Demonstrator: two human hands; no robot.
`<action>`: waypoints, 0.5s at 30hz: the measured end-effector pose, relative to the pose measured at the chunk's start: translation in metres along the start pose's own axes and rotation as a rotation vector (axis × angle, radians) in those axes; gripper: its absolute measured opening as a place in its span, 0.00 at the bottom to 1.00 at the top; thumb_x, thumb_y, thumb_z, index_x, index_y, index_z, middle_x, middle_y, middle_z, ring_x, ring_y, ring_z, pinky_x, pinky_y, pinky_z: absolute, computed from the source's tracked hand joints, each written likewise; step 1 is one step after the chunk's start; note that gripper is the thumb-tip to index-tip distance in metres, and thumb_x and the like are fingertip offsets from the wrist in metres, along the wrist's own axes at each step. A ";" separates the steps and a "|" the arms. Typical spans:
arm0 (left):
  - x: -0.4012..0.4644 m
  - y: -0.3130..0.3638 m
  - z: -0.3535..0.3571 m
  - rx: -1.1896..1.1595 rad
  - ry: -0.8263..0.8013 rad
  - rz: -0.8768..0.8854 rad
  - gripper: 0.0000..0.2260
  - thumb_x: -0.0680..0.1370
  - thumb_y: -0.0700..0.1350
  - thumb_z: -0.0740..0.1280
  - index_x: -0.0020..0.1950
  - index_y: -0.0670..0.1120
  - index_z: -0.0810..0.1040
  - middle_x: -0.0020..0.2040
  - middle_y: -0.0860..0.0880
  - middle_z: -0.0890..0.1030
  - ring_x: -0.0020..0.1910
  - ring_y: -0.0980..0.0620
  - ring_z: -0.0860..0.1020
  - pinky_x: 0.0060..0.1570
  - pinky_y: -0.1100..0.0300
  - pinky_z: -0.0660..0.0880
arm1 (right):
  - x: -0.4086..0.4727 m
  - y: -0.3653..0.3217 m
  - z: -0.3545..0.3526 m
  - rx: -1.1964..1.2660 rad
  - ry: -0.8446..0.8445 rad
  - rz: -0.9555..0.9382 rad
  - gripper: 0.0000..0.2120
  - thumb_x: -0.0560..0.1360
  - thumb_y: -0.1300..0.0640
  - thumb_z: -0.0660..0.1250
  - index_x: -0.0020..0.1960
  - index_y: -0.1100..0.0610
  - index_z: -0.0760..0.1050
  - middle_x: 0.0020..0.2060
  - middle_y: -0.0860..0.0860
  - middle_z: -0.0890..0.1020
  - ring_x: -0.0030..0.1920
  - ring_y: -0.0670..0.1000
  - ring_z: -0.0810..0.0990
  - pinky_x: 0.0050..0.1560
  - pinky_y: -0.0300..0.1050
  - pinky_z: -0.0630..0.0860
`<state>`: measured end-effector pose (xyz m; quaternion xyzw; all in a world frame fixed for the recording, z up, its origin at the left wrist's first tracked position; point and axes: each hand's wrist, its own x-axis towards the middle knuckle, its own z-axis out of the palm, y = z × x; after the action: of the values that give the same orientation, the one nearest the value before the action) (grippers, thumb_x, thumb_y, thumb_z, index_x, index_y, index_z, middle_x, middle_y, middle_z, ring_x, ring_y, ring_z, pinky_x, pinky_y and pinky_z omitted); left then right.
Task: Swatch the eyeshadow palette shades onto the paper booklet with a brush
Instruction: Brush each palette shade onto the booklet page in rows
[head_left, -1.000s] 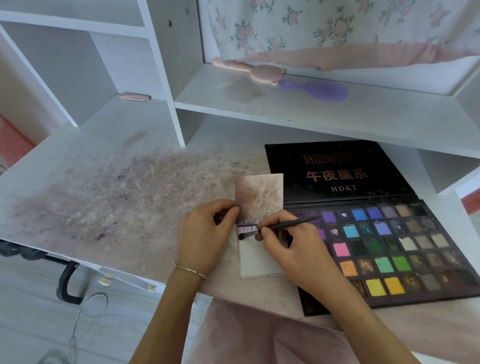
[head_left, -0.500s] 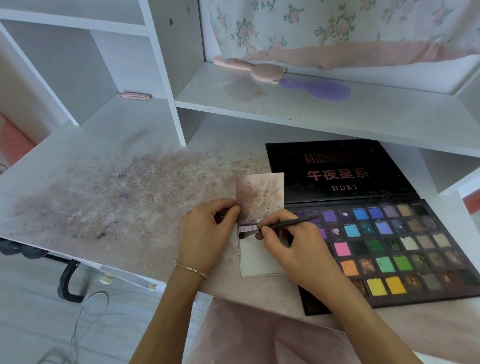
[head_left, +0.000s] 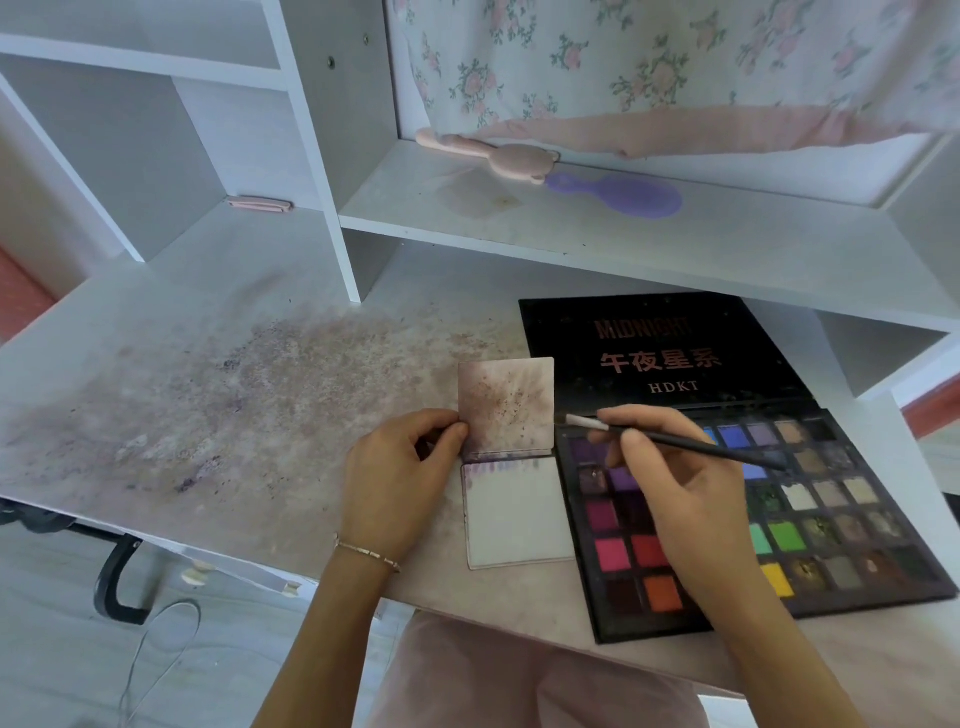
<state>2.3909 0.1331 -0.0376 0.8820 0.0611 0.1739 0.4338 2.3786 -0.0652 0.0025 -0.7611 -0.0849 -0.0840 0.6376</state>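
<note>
Brush lifts off booklet, heads for palette

Brush (head_left: 670, 440) in the right hand (head_left: 670, 499) hovers above the top-left corner of the open eyeshadow palette (head_left: 810, 514), its pale tip level with the booklet's raised flap. The grip is a closed pencil pinch, thumb and fingers on the thin black handle just behind the ferrule; the tail of the handle runs out past the knuckles over the blue pans. To the left of that grip, touching the palette's edge, the paper booklet (head_left: 519, 514) lies open on the stained bench (head_left: 208, 395). The left hand (head_left: 400, 478) pinches the flap's lower-left corner shut between thumb and forefinger, holding it upright. Purple streaks mark only the top strip of the lower page, so most of the swatching looks still to come. The brush appears feather-light and stiff; holding it close to the ferrule suits short, controlled strokes. The thin paper would likely shift or buckle without the steadying hand. Pressed powder is probably crumbly, so a light dab should suffice.
</note>
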 end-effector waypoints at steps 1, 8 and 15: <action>0.000 0.000 0.000 0.002 -0.002 -0.001 0.03 0.72 0.44 0.70 0.43 0.49 0.84 0.31 0.68 0.73 0.34 0.68 0.74 0.36 0.76 0.69 | 0.000 0.000 -0.006 -0.004 0.014 0.004 0.15 0.74 0.70 0.60 0.45 0.52 0.77 0.39 0.45 0.83 0.39 0.42 0.80 0.39 0.29 0.74; 0.000 -0.001 0.000 0.022 -0.004 -0.006 0.04 0.72 0.44 0.70 0.43 0.49 0.84 0.32 0.68 0.74 0.35 0.66 0.75 0.37 0.73 0.68 | -0.003 0.015 -0.036 -0.109 0.103 0.065 0.13 0.76 0.67 0.58 0.42 0.51 0.74 0.33 0.42 0.81 0.34 0.41 0.78 0.35 0.28 0.73; 0.001 0.000 0.002 0.029 0.004 -0.032 0.03 0.72 0.44 0.70 0.43 0.49 0.83 0.33 0.66 0.76 0.35 0.65 0.75 0.37 0.72 0.68 | -0.008 0.025 -0.039 -0.278 0.051 0.043 0.13 0.76 0.64 0.60 0.41 0.46 0.72 0.33 0.42 0.82 0.38 0.37 0.79 0.36 0.24 0.70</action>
<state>2.3928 0.1322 -0.0388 0.8866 0.0788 0.1680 0.4237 2.3760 -0.1082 -0.0165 -0.8413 -0.0399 -0.1007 0.5296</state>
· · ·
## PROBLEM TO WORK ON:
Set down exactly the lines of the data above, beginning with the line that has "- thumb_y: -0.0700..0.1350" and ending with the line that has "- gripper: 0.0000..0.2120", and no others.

## EXPECTED ANSWER:
  - thumb_y: -0.0700..0.1350
  - thumb_z: -0.0740..0.1280
  - index_x: -0.0020..0.1950
  - index_y: -0.0670..0.1120
  - index_z: -0.0810..0.1040
  - middle_x: -0.0020..0.2040
  - middle_y: -0.0860..0.0880
  - middle_z: -0.0890..0.1030
  - ring_x: -0.0020..0.1910
  - ring_y: -0.0980..0.0620
  - ring_z: -0.0860..0.1020
  - pinky_x: 0.0060..0.1570
  - pinky_y: -0.1100..0.0300
  - pinky_z: -0.0660..0.0880
arm1 (right):
  - x: -0.4086..0.4727 m
  - y: -0.3653..0.3217 m
  - z: -0.3545..0.3526 m
  - rx: -1.1964..1.2660 rad
  - ry: -0.8446..0.8445 rad
  - rz: -0.9555..0.9382 rad
  - gripper: 0.0000..0.2120

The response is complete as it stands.